Description of the task
Where the line with "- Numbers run" appears below, start writing out lines exactly, and finish with the line with "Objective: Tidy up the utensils", which is included; write out nothing else.

######

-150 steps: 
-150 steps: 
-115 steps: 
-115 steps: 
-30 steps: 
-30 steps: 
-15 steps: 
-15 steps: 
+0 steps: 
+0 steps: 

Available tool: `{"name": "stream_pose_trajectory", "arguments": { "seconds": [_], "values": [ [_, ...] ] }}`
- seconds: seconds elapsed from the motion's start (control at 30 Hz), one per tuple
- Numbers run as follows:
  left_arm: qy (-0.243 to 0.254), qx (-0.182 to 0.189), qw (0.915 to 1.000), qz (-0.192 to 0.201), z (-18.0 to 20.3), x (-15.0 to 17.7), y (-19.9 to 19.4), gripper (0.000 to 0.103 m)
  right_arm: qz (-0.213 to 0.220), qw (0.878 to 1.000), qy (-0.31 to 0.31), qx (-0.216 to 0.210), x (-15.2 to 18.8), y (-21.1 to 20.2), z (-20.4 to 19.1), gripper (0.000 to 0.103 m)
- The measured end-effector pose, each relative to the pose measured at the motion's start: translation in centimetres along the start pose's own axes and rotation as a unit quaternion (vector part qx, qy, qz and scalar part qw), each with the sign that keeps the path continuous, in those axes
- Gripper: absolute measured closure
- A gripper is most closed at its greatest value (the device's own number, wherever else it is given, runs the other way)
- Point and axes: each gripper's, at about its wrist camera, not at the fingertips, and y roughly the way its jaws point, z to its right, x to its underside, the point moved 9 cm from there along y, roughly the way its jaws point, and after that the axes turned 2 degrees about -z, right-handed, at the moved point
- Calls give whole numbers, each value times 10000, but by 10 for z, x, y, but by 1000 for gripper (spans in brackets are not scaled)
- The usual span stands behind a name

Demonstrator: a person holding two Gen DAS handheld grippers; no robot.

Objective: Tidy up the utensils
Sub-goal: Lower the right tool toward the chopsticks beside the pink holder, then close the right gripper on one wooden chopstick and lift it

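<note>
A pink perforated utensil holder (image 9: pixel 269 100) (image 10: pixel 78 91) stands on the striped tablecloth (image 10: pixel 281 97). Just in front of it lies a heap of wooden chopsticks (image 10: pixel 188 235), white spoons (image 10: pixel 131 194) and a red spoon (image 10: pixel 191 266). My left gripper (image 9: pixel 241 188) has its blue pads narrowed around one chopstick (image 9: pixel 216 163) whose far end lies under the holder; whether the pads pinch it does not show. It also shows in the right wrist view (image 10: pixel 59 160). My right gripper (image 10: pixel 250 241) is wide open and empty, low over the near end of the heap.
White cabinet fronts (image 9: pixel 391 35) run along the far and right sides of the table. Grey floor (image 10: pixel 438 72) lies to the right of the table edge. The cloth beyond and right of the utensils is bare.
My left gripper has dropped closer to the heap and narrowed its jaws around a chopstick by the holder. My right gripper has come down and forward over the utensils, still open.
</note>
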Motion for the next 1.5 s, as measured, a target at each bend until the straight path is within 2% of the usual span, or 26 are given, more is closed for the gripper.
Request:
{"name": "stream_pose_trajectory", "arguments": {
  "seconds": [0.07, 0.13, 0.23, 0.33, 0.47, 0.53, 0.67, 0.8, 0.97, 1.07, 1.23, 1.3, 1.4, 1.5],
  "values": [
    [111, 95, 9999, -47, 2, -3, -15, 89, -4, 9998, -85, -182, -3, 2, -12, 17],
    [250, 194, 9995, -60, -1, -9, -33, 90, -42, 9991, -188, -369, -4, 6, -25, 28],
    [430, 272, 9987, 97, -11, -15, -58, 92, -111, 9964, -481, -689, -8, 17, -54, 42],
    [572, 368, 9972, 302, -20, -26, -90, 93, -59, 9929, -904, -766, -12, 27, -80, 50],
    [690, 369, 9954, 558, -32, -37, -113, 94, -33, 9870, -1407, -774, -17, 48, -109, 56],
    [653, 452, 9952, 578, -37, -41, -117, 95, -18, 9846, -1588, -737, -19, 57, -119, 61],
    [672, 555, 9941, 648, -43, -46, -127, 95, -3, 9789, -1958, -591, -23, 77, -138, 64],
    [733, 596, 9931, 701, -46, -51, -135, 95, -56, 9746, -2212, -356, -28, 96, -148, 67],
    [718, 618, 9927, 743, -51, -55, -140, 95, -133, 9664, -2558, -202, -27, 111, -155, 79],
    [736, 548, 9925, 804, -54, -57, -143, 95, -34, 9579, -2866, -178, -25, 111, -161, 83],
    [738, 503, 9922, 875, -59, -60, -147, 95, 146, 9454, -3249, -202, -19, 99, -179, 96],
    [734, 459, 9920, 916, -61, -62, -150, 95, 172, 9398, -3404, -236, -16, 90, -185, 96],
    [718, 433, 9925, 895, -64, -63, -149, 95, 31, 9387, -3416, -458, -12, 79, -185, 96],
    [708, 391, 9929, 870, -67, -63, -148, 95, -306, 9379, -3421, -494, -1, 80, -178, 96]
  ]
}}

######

Problem solution
- Numbers run as follows:
  left_arm: qy (-0.243 to 0.254), qx (-0.182 to 0.189), qw (0.915 to 1.000), qz (-0.192 to 0.201), z (-18.0 to 20.3), x (-15.0 to 17.7), y (-19.9 to 19.4), gripper (0.000 to 0.103 m)
  right_arm: qz (-0.213 to 0.220), qw (0.878 to 1.000), qy (-0.31 to 0.31), qx (-0.216 to 0.210), x (-15.2 to 18.8), y (-21.1 to 20.2), z (-20.4 to 19.1), gripper (0.000 to 0.103 m)
- The measured end-effector pose, each relative to the pose measured at the motion's start: translation in centimetres along the start pose's own axes and rotation as a unit quaternion (vector part qx, qy, qz and scalar part qw), each with the sign that keeps the path continuous, in those axes
- Gripper: absolute measured closure
- A gripper is most closed at its greatest value (the device's own number, wherever else it is given, runs the other way)
- Point and axes: each gripper's, at about its wrist camera, not at the fingertips, and y roughly the way its jaws point, z to its right, x to its underside, the point moved 9 cm from there along y, roughly the way its jaws point, and after that the axes turned 2 degrees about -z, right-handed, at the moved point
- Calls give whole numbers, each value times 10000, but by 10 for z, x, y, but by 1000 for gripper (spans in brackets are not scaled)
- The usual span stands behind a name

Demonstrator: a person holding two Gen DAS handheld grippers; no robot.

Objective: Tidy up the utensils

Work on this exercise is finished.